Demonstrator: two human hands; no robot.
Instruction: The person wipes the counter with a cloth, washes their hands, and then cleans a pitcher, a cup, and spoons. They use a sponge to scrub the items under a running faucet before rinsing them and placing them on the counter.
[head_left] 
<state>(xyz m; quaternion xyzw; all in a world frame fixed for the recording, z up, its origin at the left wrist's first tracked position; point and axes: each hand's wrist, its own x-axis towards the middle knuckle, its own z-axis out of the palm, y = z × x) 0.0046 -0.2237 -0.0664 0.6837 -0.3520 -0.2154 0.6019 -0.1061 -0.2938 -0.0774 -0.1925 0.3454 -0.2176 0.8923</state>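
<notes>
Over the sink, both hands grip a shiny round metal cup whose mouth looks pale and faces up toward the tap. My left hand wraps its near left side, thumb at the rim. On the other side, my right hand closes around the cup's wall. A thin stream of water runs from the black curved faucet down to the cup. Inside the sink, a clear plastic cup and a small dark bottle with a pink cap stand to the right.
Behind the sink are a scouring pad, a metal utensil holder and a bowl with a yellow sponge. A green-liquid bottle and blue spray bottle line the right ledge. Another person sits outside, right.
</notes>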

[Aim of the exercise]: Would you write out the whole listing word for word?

[Task response]:
Demonstrator: two human hands; no robot.
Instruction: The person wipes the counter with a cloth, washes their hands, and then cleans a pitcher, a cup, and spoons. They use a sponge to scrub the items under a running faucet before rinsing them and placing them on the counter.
[head_left] 
<state>(xyz m; quaternion xyzw; all in a world frame fixed for the recording, z up, its origin at the left wrist's first tracked position; point and axes: each hand's wrist, its own x-axis towards the middle knuckle, its own z-axis out of the palm, y = z × x) 0.0046 -0.2237 -0.0664 0.6837 -0.3520 -0.2154 0.6019 -0.1061 -0.2938 -0.0774 -0.1925 0.3454 -0.2176 0.8923</state>
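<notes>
Over the sink, both hands grip a shiny round metal cup whose mouth looks pale and faces up toward the tap. My left hand wraps its near left side, thumb at the rim. On the other side, my right hand closes around the cup's wall. A thin stream of water runs from the black curved faucet down to the cup. Inside the sink, a clear plastic cup and a small dark bottle with a pink cap stand to the right.
Behind the sink are a scouring pad, a metal utensil holder and a bowl with a yellow sponge. A green-liquid bottle and blue spray bottle line the right ledge. Another person sits outside, right.
</notes>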

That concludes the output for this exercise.